What you are asked to do: Search the material below for the word "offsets" and copy every line in which it occurs.

------ Supplied data

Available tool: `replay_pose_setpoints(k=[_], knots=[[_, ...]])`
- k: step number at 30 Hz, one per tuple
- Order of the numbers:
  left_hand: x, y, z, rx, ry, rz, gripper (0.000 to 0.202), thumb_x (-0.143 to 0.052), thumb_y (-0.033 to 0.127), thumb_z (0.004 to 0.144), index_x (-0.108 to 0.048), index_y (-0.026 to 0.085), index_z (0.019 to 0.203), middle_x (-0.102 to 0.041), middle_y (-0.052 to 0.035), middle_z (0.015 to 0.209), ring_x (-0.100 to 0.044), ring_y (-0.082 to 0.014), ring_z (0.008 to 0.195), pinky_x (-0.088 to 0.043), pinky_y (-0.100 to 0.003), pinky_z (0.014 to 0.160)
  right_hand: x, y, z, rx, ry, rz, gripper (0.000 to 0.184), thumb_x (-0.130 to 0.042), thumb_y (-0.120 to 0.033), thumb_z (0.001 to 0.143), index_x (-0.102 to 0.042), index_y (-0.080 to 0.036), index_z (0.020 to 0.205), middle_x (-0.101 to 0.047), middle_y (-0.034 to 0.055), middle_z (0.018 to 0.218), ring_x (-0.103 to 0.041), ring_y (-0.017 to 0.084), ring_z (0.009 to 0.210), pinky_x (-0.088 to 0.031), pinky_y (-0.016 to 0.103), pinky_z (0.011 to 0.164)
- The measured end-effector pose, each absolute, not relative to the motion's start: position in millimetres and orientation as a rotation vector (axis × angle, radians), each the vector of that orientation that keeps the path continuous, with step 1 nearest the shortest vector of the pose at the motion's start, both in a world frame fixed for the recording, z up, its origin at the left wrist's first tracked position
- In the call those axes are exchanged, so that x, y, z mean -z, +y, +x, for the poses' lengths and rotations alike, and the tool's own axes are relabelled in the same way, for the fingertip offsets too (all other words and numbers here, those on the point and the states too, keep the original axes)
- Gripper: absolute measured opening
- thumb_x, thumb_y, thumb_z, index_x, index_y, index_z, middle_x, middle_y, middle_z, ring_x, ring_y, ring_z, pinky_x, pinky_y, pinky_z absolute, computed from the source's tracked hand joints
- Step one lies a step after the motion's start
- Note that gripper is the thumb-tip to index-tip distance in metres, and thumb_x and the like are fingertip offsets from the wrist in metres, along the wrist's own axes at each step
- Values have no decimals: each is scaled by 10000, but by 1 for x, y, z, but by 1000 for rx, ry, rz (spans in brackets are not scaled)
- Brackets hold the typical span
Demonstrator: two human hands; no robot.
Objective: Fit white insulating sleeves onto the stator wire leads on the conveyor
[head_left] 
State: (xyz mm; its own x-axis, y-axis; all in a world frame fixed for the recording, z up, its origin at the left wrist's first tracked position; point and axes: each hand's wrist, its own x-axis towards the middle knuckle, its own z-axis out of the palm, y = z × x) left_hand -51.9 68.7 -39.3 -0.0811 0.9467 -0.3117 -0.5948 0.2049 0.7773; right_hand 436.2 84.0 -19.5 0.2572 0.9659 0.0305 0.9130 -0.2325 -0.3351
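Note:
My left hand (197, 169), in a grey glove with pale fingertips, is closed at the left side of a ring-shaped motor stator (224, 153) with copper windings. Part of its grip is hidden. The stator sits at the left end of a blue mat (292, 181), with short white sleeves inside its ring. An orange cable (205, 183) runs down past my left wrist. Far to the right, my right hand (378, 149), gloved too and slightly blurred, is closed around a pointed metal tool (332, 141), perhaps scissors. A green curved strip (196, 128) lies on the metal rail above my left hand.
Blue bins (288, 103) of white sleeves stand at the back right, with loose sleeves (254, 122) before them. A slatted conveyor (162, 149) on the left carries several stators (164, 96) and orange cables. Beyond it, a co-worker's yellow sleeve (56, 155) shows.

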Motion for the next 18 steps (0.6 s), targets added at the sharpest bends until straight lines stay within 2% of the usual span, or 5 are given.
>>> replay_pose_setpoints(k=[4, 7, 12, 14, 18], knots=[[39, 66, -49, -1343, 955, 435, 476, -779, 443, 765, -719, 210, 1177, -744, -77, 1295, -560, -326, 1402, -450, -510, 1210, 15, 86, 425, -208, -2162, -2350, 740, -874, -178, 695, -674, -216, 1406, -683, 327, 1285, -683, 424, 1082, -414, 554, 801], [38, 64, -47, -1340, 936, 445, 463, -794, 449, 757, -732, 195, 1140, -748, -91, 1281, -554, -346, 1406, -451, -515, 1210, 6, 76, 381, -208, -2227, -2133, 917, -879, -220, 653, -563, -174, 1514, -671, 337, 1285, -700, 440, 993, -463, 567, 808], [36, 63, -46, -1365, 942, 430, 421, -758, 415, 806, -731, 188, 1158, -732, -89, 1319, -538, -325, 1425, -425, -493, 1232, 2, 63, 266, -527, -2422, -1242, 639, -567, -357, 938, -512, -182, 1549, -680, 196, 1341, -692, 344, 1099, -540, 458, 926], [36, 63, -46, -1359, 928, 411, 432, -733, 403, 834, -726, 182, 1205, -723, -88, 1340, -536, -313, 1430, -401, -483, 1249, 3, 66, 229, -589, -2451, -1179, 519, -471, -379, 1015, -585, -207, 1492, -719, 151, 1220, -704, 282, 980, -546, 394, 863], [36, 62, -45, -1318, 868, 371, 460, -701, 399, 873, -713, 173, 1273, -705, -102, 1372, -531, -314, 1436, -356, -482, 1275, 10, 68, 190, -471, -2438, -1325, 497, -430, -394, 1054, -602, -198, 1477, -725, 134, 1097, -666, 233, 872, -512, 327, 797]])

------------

Written solution:
- In the call those axes are exchanged, so that x, y, z mean -z, +y, +x, for the poses' lengths and rotations alike, and the tool's own axes are relabelled in the same way, for the fingertip offsets too (all other words and numbers here, those on the point and the states too, keep the original axes)
- Note that gripper is the thumb-tip to index-tip distance in metres, and thumb_x and the like are fingertip offsets from the wrist in metres, along the wrist's own axes at each step

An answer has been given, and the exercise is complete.